Exercise details:
The answer must be every record below, repeated exactly.

Stored records:
┌────────

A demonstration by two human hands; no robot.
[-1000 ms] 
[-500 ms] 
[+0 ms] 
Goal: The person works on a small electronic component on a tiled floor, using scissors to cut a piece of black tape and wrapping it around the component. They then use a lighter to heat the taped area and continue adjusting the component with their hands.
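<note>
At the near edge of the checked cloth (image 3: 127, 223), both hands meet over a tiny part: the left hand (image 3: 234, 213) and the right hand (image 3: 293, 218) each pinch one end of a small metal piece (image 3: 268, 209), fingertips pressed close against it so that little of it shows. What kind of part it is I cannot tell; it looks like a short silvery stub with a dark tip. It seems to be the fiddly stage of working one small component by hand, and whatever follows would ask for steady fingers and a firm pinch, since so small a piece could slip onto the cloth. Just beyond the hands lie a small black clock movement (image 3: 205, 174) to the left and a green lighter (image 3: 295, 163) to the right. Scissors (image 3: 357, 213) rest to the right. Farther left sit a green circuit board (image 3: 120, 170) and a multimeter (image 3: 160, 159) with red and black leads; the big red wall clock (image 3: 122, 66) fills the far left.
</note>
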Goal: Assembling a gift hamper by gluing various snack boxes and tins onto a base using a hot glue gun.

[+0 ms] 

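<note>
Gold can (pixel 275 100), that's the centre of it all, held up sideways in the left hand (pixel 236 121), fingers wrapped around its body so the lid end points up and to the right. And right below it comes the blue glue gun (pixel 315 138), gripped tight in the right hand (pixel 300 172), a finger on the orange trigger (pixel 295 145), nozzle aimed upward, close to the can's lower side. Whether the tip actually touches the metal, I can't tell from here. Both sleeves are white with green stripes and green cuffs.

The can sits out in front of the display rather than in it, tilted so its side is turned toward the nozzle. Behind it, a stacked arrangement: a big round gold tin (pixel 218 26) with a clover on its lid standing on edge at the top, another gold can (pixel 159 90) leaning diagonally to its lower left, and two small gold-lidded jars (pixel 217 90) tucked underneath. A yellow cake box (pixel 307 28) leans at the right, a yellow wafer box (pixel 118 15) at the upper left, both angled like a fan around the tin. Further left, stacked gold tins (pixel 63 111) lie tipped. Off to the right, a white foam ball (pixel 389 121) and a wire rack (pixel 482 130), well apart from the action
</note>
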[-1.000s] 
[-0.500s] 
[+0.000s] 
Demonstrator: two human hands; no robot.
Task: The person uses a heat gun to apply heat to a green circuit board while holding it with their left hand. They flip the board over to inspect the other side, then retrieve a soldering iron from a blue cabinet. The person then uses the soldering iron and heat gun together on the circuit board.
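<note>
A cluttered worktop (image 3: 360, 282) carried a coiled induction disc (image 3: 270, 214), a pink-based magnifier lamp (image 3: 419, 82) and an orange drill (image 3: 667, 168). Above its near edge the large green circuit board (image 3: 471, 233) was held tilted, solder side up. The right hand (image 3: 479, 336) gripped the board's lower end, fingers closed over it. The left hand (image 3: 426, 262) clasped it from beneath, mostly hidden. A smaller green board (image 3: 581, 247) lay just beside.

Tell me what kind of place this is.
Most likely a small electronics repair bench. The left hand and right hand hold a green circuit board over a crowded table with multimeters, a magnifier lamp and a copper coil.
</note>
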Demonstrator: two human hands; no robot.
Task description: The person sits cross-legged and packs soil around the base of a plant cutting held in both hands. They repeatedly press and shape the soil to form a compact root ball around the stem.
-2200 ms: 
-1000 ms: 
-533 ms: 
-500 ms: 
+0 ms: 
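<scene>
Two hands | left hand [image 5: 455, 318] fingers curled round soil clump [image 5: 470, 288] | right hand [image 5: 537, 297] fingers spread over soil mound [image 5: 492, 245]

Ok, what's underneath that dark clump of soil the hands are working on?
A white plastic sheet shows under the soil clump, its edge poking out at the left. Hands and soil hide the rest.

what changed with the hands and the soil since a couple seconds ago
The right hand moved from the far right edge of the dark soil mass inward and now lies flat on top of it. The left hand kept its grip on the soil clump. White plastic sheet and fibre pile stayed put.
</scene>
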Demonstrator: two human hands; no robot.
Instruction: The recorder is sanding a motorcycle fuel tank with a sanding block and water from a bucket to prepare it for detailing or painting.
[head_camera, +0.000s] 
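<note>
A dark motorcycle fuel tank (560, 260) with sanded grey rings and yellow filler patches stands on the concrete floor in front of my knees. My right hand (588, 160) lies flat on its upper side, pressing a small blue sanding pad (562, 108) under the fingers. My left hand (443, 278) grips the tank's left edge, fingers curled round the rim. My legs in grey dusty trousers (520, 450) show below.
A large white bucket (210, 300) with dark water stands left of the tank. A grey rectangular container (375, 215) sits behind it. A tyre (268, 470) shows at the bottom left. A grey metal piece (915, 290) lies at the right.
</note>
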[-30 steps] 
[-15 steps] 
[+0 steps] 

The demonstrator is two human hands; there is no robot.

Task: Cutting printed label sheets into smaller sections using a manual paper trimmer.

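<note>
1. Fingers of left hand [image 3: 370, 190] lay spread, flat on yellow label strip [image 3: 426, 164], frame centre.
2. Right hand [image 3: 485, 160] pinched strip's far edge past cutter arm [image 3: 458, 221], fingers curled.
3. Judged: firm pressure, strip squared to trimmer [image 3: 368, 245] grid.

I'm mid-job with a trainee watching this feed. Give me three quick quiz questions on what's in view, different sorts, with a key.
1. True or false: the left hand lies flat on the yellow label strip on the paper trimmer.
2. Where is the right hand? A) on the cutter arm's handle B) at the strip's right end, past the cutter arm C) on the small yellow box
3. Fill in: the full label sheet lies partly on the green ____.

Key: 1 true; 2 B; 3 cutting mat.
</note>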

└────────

Your solution:
A demonstration by two human hands; no robot.
[-1000 ms] 
[-500 ms] 
[+0 ms] 
Goal: The person works on a small electronic component on a tiled floor, using scissors to cut a piece of black tape and wrapping it around the component. They then use a lighter to heat the taped area and continue adjusting the component with their hands.
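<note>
At the near edge of the checked cloth (image 3: 127, 223), both hands meet over a tiny part: the left hand (image 3: 234, 213) and the right hand (image 3: 293, 218) each pinch one end of a small metal piece (image 3: 268, 209), fingertips pressed close against it so that little of it shows. What kind of part it is I cannot tell; it looks like a short silvery stub with a dark tip. It seems to be the fiddly stage of working one small component by hand, and whatever follows would ask for steady fingers and a firm pinch, since so small a piece could slip onto the cloth. Just beyond the hands lie a small black clock movement (image 3: 205, 174) to the left and a green lighter (image 3: 295, 163) to the right. Scissors (image 3: 357, 213) rest to the right. Farther left sit a green circuit board (image 3: 120, 170) and a multimeter (image 3: 160, 159) with red and black leads; the big red wall clock (image 3: 122, 66) fills the far left.
</note>
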Goal: Assembling a gift hamper by gluing various snack boxes and tins onto a base using a hot glue gun.

[+0 ms] 

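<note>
Gold can (pixel 275 100), that's the centre of it all, held up sideways in the left hand (pixel 236 121), fingers wrapped around its body so the lid end points up and to the right. And right below it comes the blue glue gun (pixel 315 138), gripped tight in the right hand (pixel 300 172), a finger on the orange trigger (pixel 295 145), nozzle aimed upward, close to the can's lower side. Whether the tip actually touches the metal, I can't tell from here. Both sleeves are white with green stripes and green cuffs.

The can sits out in front of the display rather than in it, tilted so its side is turned toward the nozzle. Behind it, a stacked arrangement: a big round gold tin (pixel 218 26) with a clover on its lid standing on edge at the top, another gold can (pixel 159 90) leaning diagonally to its lower left, and two small gold-lidded jars (pixel 217 90) tucked underneath. A yellow cake box (pixel 307 28) leans at the right, a yellow wafer box (pixel 118 15) at the upper left, both angled like a fan around the tin. Further left, stacked gold tins (pixel 63 111) lie tipped. Off to the right, a white foam ball (pixel 389 121) and a wire rack (pixel 482 130), well apart from the action
</note>
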[-1.000s] 
[-0.500s] 
[+0.000s] 
Demonstrator: two human hands; no robot.
Task: The person uses a heat gun to apply heat to a green circuit board while holding it with their left hand. They flip the board over to inspect the other side, then retrieve a soldering iron from a blue cabinet. The person then uses the soldering iron and heat gun together on the circuit board.
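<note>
A cluttered worktop (image 3: 360, 282) carried a coiled induction disc (image 3: 270, 214), a pink-based magnifier lamp (image 3: 419, 82) and an orange drill (image 3: 667, 168). Above its near edge the large green circuit board (image 3: 471, 233) was held tilted, solder side up. The right hand (image 3: 479, 336) gripped the board's lower end, fingers closed over it. The left hand (image 3: 426, 262) clasped it from beneath, mostly hidden. A smaller green board (image 3: 581, 247) lay just beside.

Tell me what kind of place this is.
Most likely a small electronics repair bench. The left hand and right hand hold a green circuit board over a crowded table with multimeters, a magnifier lamp and a copper coil.
</note>
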Demonstrator: two human hands; no robot.
Task description: The person sits cross-legged and packs soil around the base of a plant cutting held in both hands. They repeatedly press and shape the soil to form a compact root ball around the stem.
-2200 ms: 
-1000 ms: 
-533 ms: 
-500 ms: 
+0 ms: 
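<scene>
Two hands | left hand [image 5: 455, 318] fingers curled round soil clump [image 5: 470, 288] | right hand [image 5: 537, 297] fingers spread over soil mound [image 5: 492, 245]

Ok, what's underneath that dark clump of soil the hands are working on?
A white plastic sheet shows under the soil clump, its edge poking out at the left. Hands and soil hide the rest.

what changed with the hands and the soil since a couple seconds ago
The right hand moved from the far right edge of the dark soil mass inward and now lies flat on top of it. The left hand kept its grip on the soil clump. White plastic sheet and fibre pile stayed put.
</scene>
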Demonstrator: two human hands; no robot.
Instruction: The recorder is sanding a motorcycle fuel tank with a sanding block and water from a bucket to prepare it for detailing or painting.
[head_camera, +0.000s] 
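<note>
A dark motorcycle fuel tank (560, 260) with sanded grey rings and yellow filler patches stands on the concrete floor in front of my knees. My right hand (588, 160) lies flat on its upper side, pressing a small blue sanding pad (562, 108) under the fingers. My left hand (443, 278) grips the tank's left edge, fingers curled round the rim. My legs in grey dusty trousers (520, 450) show below.
A large white bucket (210, 300) with dark water stands left of the tank. A grey rectangular container (375, 215) sits behind it. A tyre (268, 470) shows at the bottom left. A grey metal piece (915, 290) lies at the right.
</note>
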[-30 steps] 
[-15 steps] 
[+0 steps] 

The demonstrator is two human hands; there is no robot.

Task: Cutting printed label sheets into smaller sections using a manual paper trimmer.

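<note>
1. Fingers of left hand [image 3: 370, 190] lay spread, flat on yellow label strip [image 3: 426, 164], frame centre.
2. Right hand [image 3: 485, 160] pinched strip's far edge past cutter arm [image 3: 458, 221], fingers curled.
3. Judged: firm pressure, strip squared to trimmer [image 3: 368, 245] grid.

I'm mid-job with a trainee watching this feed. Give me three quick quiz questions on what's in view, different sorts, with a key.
1. True or false: the left hand lies flat on the yellow label strip on the paper trimmer.
2. Where is the right hand? A) on the cutter arm's handle B) at the strip's right end, past the cutter arm C) on the small yellow box
3. Fill in: the full label sheet lies partly on the green ____.

Key: 1 true; 2 B; 3 cutting mat.
</note>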

The response to this exercise is finished.